You might need to add some of these signals as outputs to submodules, I'll let you do your own experiments on that matter.

Implementing the SoC in vivado

There is a vivado TCL automation script in fpga/zybo_z720, you can use it even if you don't own the same board to have the pre-built SoC without the hassle of using vivado (the less we use it, the better haha). You can then use this example to make your own. Below is a description of this process to make it manually.

If you are not familiar with vivado, you can get yourself up to speed using the resources.

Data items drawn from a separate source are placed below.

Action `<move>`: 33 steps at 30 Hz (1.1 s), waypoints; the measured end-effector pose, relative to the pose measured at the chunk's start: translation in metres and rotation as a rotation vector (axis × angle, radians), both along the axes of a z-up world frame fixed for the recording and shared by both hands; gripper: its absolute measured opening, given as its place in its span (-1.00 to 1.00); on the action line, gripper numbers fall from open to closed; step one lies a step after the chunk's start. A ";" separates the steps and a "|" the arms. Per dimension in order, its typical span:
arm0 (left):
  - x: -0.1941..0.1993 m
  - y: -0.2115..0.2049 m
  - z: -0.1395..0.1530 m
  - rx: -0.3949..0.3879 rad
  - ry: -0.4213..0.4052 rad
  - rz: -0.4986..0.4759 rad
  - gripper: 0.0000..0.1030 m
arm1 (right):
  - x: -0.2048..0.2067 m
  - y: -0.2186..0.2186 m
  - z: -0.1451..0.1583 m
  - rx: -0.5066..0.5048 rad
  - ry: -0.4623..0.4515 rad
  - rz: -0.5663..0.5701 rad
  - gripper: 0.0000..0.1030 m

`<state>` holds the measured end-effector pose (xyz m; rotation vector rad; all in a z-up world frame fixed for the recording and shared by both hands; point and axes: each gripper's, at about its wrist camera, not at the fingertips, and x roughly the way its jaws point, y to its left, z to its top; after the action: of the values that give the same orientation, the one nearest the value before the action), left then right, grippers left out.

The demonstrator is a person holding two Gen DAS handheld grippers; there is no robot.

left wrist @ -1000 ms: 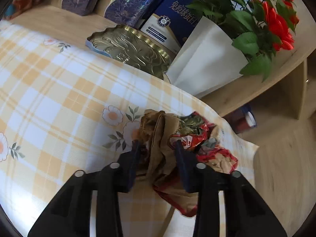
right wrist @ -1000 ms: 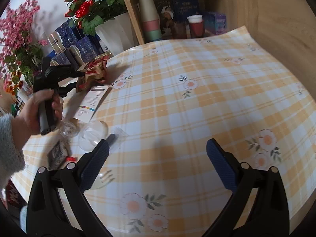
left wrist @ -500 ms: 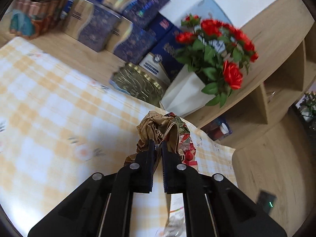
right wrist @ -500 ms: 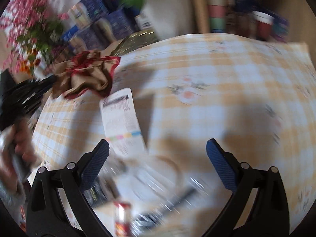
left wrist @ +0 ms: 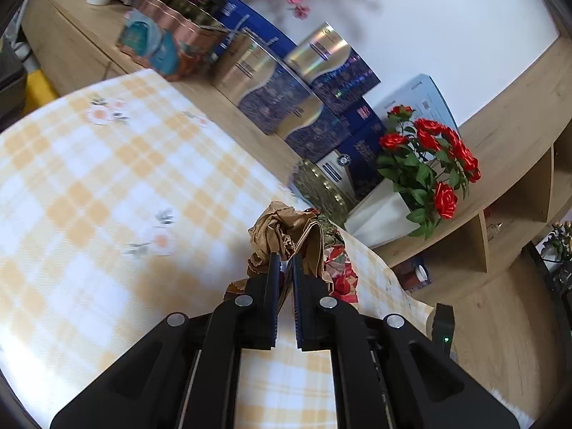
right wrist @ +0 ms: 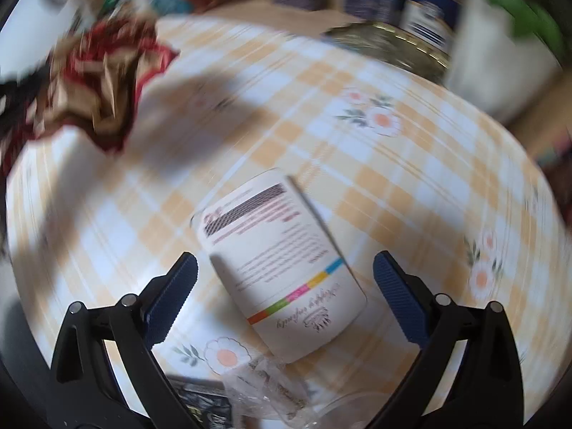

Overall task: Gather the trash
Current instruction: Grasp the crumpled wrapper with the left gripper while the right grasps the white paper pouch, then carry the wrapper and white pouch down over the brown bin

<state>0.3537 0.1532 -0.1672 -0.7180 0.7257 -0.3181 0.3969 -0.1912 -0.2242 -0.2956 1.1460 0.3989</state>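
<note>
Two grippers work over the checked tablecloth (left wrist: 89, 186); the left gripper (left wrist: 285, 261) pinches a crumpled paper wrapper (left wrist: 286, 228), lifted above it. The right gripper (right wrist: 285, 275) hangs wide apart, empty, over a white printed packet (right wrist: 282, 264) lying flat on that cloth.

- Left gripper (left wrist: 284, 261): jaws drawn almost together, only a narrow slit between the pads, clamped on the crumpled wrapper (left wrist: 286, 228).
- Left gripper attitude — pitched moderately downward, the two black arms converging symmetrically from the lower frame edge.
- Right gripper (right wrist: 284, 271): jaws spread wide, blue ribbed pads (right wrist: 171, 293) well apart, nothing pressed between them.
- Right gripper attitude — aimed steeply downward; its view is heavily smeared.
- The hands bearing the grippers cannot be made out in either view.
</note>
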 end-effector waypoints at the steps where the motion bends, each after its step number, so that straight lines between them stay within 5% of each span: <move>1: -0.005 0.004 0.000 0.008 -0.001 0.000 -0.86 | 0.001 0.005 -0.003 -0.029 0.010 0.044 0.88; 8: -0.036 0.015 -0.003 0.004 -0.005 -0.028 -0.86 | 0.010 0.002 -0.016 -0.006 0.080 0.056 0.75; 12: -0.045 0.008 0.003 0.013 -0.019 -0.044 -0.86 | 0.002 -0.002 -0.009 0.028 0.065 0.046 0.37; 22: -0.081 -0.016 0.031 0.035 -0.066 -0.093 -0.86 | -0.049 -0.030 0.053 0.209 -0.186 -0.110 0.22; 33: -0.153 -0.043 0.060 0.063 -0.095 -0.168 -0.86 | -0.152 -0.066 0.109 0.385 -0.302 -0.196 0.20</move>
<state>0.2003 0.1106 -0.1069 -0.5799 0.7045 -0.4774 0.2451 -0.2567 -0.1155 0.0930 0.7733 0.3779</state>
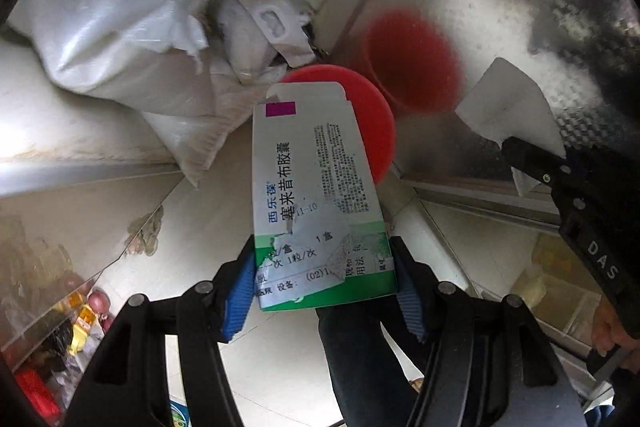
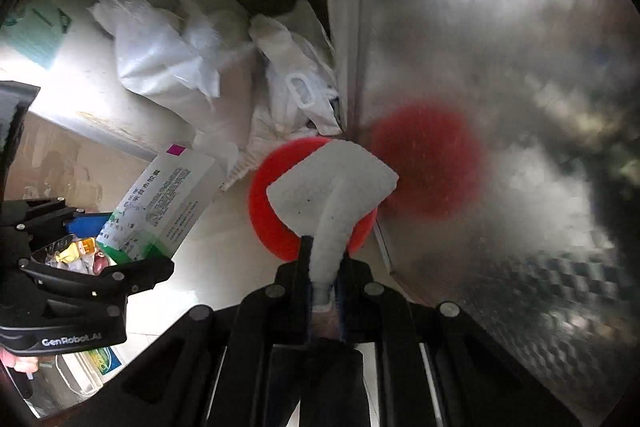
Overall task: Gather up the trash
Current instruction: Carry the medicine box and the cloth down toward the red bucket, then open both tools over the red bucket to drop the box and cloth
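Left hand-held gripper point(image 1: 326, 291) pinching a white-and-green medicine box point(image 1: 316, 195) by its lower end, blue pads point(image 1: 240, 301) on both edges. Right hand-held gripper point(image 2: 323, 281) pressed together on a white tissue point(image 2: 332, 183), which fans out past the fingertips. Red bin point(image 2: 276, 219) directly ahead of both, beside a shiny metal panel point(image 2: 500, 67) (red reflection in it). White bags point(image 1: 120, 27) piled beyond the bin, on the floor point(image 1: 208, 211).

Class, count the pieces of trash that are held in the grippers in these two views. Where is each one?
2. The medicine box sits between the left gripper fingers; the white tissue is pinched in the right gripper. Both hang above the red bin.
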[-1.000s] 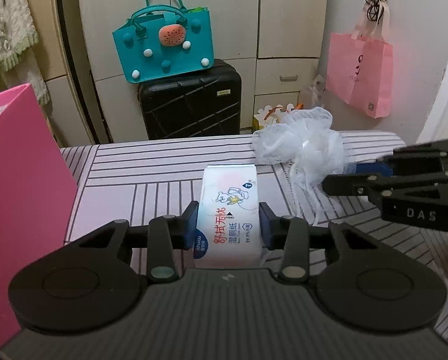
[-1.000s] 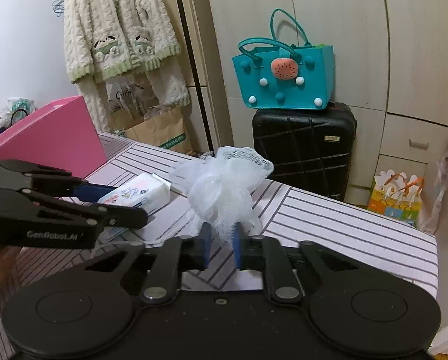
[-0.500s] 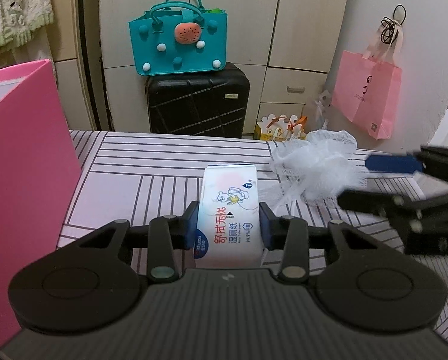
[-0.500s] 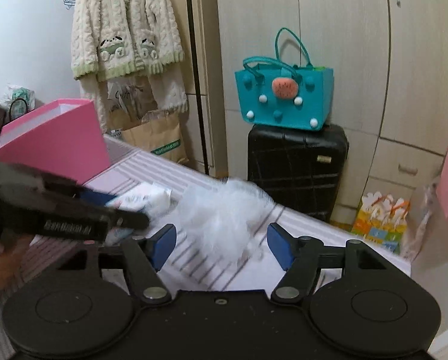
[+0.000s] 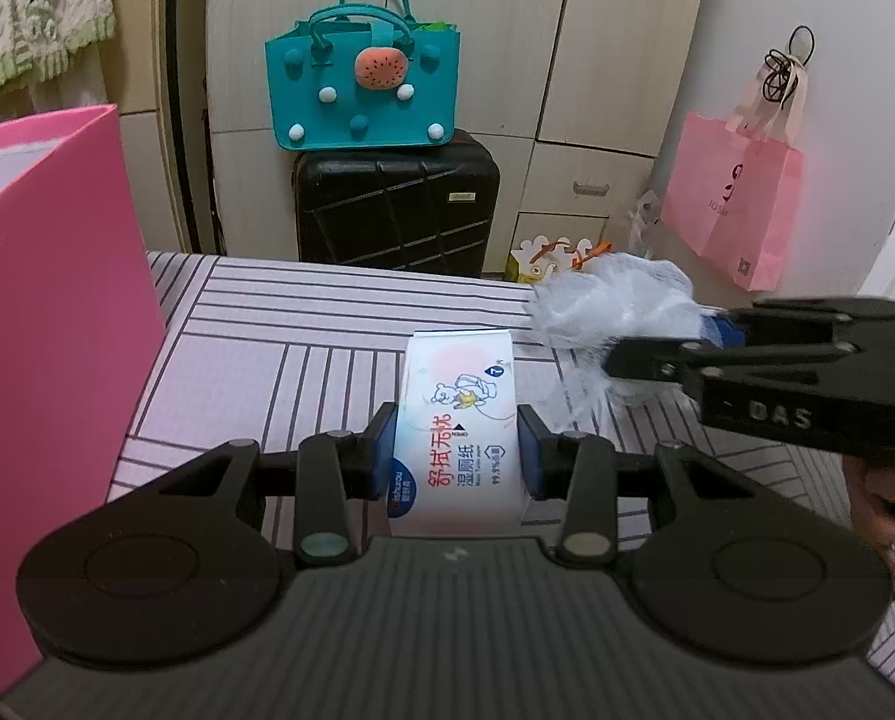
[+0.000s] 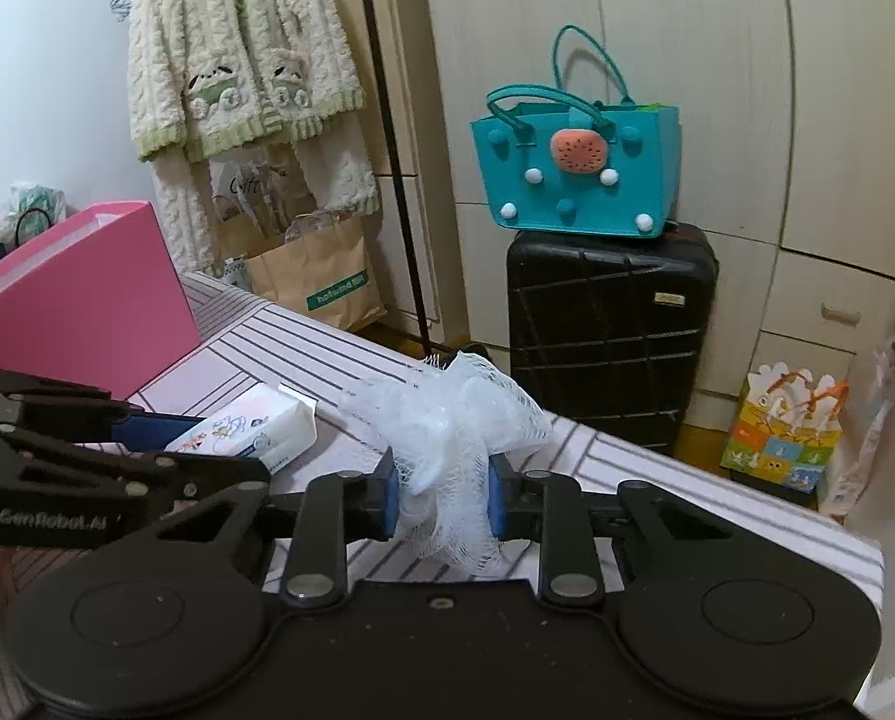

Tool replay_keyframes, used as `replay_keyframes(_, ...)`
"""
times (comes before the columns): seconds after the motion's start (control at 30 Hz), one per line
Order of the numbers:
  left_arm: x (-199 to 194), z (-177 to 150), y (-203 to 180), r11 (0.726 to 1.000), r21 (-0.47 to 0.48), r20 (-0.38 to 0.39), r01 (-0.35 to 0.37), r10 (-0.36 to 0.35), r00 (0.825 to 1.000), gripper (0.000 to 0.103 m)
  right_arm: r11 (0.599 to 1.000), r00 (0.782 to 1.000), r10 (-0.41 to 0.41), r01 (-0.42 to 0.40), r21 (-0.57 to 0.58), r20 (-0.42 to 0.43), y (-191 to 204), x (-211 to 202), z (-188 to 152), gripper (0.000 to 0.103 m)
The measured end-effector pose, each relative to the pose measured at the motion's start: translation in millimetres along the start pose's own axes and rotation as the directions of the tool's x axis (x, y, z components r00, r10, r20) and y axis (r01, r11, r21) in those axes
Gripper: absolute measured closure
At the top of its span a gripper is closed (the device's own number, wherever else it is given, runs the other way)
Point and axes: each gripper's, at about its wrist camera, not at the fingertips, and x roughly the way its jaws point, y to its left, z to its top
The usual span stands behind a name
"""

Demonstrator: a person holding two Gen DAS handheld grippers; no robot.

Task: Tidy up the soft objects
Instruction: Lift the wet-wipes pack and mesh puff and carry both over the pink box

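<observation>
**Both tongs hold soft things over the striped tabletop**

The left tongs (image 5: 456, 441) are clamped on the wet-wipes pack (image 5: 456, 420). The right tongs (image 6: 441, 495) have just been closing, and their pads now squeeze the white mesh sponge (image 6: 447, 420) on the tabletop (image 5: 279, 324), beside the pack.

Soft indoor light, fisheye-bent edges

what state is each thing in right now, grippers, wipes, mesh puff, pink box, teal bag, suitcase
left gripper: shut on the wipes pack
wipes pack: gripped at its sides, lying flat on the striped table
right gripper: jaws just closed in, pads pressing the mesh puff
mesh puff: bunched between the pads
pink box: open-topped, upright on the table
teal bag: upright on the suitcase
suitcase: closed, standing
</observation>
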Motion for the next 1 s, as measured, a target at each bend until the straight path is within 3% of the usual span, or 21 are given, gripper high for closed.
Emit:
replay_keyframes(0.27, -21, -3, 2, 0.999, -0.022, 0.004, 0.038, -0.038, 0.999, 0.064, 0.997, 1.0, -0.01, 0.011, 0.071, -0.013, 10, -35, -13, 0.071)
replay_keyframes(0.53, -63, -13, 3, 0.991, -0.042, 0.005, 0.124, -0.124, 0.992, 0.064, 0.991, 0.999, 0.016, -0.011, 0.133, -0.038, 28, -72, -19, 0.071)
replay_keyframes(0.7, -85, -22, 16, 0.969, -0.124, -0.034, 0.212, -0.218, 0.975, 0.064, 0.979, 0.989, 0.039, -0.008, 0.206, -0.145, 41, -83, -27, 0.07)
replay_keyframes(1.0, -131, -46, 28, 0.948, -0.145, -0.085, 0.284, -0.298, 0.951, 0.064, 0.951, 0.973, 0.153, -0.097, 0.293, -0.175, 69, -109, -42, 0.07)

So open a new project and add ALL the files (including the ones in package/ except memory.sv as we don't use it in this design).

Because vivado does not like systemVerilog as a top module, we'll need to create 2 wrappers :

One system verilog wrapper that does the same thing as axi_translator but routes all signals as outputs (called it axi_details.sv)
One "Regular" verilog wrapper that simply routes all outputs as... outputs, except it's plain verilog. (holy_wrapper.v)

You can find these files under the fpga/ folder of the fpga edition.

We can now proceed to add these file to our sources in vivado and create a new block design.

We can then add (by a drag and drop) our holy_wrapper.v top module in the block design.

After that, simply add all of the other components like so :

You can then validate the block design, generate an HDL wrapper an set this wrapper as the new top module for synthesis.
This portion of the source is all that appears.